Outflow: Researchers whose Scopus author data indicates that they first published with an affiliation in Country X and have subsequently migrated from Country X to another country (or countries) for at least two years without returning to Country X.

Inflow: Researchers whose Scopus author data indicates that they migrated to Country X from another country (or countries) for at least two years without leaving Country X.

Transitory

Researchers whose Scopus author data indicates that they are based in Coun-try X for less than two years at a time but are predominantly based in another country (or countries).

Sedentary

Researchers whose Scopus author data indicates that they have not published with an affiliation outside of Country X.

Results and Discussion

We have calculated correlations among expenditure in research, investment in tertiary education, researchers and scientific results.

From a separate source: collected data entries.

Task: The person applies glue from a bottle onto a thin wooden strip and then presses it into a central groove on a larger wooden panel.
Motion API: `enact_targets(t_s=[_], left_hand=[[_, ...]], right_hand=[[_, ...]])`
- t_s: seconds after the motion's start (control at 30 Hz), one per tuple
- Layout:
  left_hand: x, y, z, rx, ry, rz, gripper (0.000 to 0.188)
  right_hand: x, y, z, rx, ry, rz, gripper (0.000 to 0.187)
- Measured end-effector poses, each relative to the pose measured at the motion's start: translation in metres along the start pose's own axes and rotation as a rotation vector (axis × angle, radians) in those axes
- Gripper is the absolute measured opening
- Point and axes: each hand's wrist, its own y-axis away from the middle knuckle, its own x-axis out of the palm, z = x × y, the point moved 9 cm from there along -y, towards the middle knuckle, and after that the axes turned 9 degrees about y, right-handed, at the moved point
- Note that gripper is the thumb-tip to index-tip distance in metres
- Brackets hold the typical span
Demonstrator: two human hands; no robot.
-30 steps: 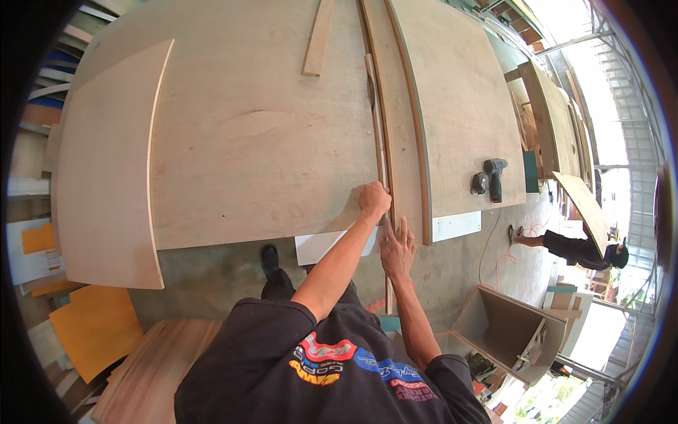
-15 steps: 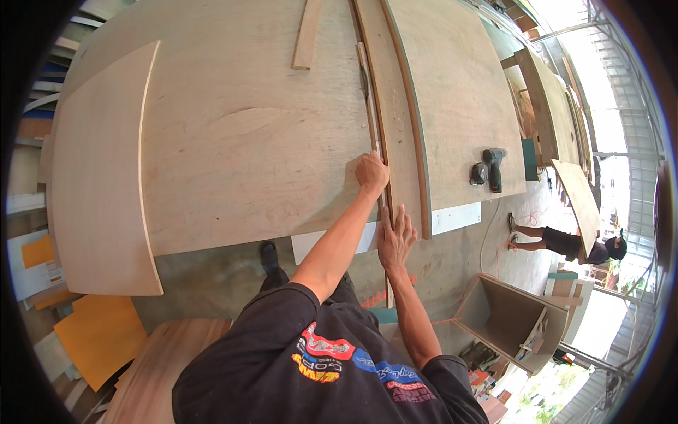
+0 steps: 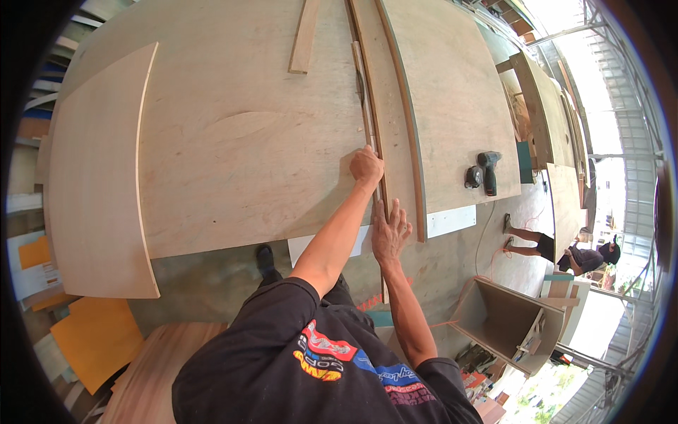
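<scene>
On a large plywood sheet (image 3: 247, 155), my left hand (image 3: 367, 164) is closed over a narrow wooden strip (image 3: 364, 99). Whatever is inside its fingers is hidden. Closer to my body, my right hand (image 3: 390, 232) lies against the same line of wood with its fingers stretched out, near the sheet's front edge. A long wooden batten (image 3: 367, 78) runs away from me along the right side of the strip. Small pale bits lie beside the strip, just beyond my left hand.
A short board (image 3: 304, 39) and a pale panel (image 3: 102, 177) lie on the sheet. At right are a cordless drill (image 3: 489, 172) and a black battery-like block (image 3: 473, 177). An open box-shaped cabinet (image 3: 503, 321) stands on the floor. Another person (image 3: 583, 258) handles a panel (image 3: 563, 205).
My left hand has slid slightly farther along the strip, away from me. Pale bits now show beside the strip. The other person and their panel have shifted. The whole view has moved a little.
</scene>
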Motion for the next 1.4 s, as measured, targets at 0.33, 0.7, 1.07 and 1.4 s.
enact_targets(t_s=[0.33, 0.7, 1.07, 1.4], left_hand=[[-0.007, -0.014, -0.001, 0.006, -0.015, -0.067, 0.02], [-0.021, -0.023, -0.007, -0.091, -0.099, -0.129, 0.037], [-0.039, -0.017, 0.004, -0.028, -0.112, -0.042, 0.042], [-0.006, 0.179, 0.058, 0.168, 0.017, 0.184, 0.027]], right_hand=[[0.002, -0.017, 0.007, -0.016, 0.035, -0.011, 0.049], [0.006, -0.037, 0.011, 0.009, -0.025, 0.022, 0.05], [0.005, -0.063, 0.019, 0.011, -0.017, -0.005, 0.049], [0.0, -0.09, 0.023, -0.044, 0.018, -0.09, 0.05]])
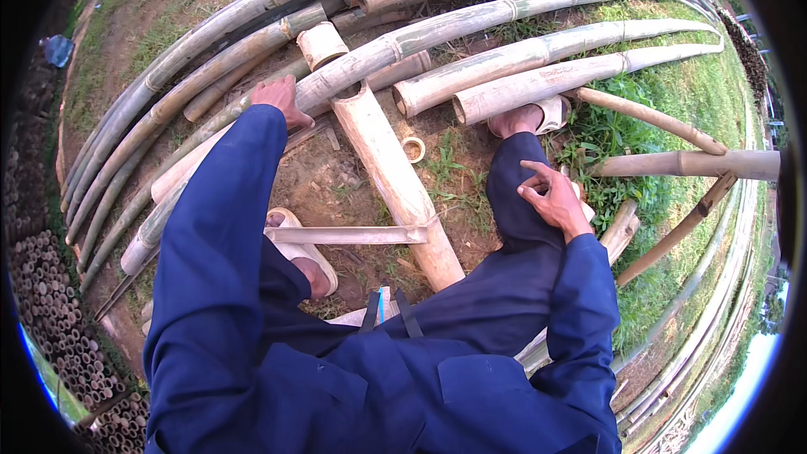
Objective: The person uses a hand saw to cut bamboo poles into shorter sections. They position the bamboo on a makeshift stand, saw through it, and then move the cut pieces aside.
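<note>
My left hand [284, 102] lies over a long bamboo pole [361, 60], thumb on the near side and fingers on the far side. The pole runs from lower left to upper right and crosses the notched far end of a thick, peeled bamboo post [382, 164]. A thin split-bamboo strip [345, 235] reaches sideways from that post to my left foot. My right hand [556, 197] is over my right knee, holding nothing, its fingers bent but apart. On the ground beside the post lies a small bamboo ring [413, 150].
Several bamboo poles [227, 25] lie stacked along the far left. Two cut poles [538, 55] point right, by my right foot. A pole frame [681, 165] stands at the right over grass. Many cut bamboo ends [63, 328] are piled at the left rim.
</note>
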`<action>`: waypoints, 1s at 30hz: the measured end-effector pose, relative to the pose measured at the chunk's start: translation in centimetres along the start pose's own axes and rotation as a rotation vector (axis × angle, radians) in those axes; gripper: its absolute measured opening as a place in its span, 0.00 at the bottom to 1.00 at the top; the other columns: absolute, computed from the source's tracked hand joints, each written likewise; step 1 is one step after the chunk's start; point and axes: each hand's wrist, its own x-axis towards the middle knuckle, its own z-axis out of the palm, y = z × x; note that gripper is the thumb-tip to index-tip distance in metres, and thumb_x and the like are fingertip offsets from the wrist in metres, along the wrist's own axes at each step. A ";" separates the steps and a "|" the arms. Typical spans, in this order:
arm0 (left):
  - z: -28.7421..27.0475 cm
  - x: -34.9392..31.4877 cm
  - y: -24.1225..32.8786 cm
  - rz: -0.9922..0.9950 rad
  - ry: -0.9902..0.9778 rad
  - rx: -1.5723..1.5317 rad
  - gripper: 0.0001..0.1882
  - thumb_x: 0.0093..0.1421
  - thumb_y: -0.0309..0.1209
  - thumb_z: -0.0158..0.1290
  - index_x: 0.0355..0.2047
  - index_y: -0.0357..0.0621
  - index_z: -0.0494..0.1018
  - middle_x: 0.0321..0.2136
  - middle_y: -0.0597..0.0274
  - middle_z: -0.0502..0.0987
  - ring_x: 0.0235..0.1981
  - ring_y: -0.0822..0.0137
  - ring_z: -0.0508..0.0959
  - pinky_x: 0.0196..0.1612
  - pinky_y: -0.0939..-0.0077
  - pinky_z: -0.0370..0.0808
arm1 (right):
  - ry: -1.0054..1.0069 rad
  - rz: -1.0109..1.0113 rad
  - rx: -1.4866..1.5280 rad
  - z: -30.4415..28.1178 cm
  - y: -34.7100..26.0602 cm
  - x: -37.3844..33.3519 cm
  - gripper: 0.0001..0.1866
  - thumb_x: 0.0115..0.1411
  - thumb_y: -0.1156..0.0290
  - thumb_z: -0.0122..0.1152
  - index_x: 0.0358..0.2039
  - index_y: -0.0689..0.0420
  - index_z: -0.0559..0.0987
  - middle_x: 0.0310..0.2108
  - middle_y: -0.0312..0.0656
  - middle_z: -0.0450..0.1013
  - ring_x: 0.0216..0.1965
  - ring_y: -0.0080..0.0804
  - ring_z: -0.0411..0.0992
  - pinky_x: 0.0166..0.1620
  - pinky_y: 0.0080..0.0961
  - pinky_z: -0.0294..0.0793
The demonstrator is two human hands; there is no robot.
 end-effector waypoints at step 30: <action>-6.1 14.1 17.8 0.227 0.017 -0.160 0.35 0.45 0.46 0.68 0.48 0.37 0.72 0.42 0.46 0.83 0.48 0.50 0.82 0.65 0.48 0.64 | 0.168 0.005 0.030 -1.0 2.1 -1.8 0.28 0.54 0.67 0.73 0.57 0.55 0.80 0.35 0.47 0.82 0.37 0.41 0.82 0.45 0.35 0.79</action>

The second part is focused on migratory movements and collaboration and the last part dedicated to countries preferences in research.

As we can observe in Table 1, all the variables have a high correlation with the scientific production. The population (0.747), the researchers (0.793), the investment in education (0.529) and the investment in research (0.663).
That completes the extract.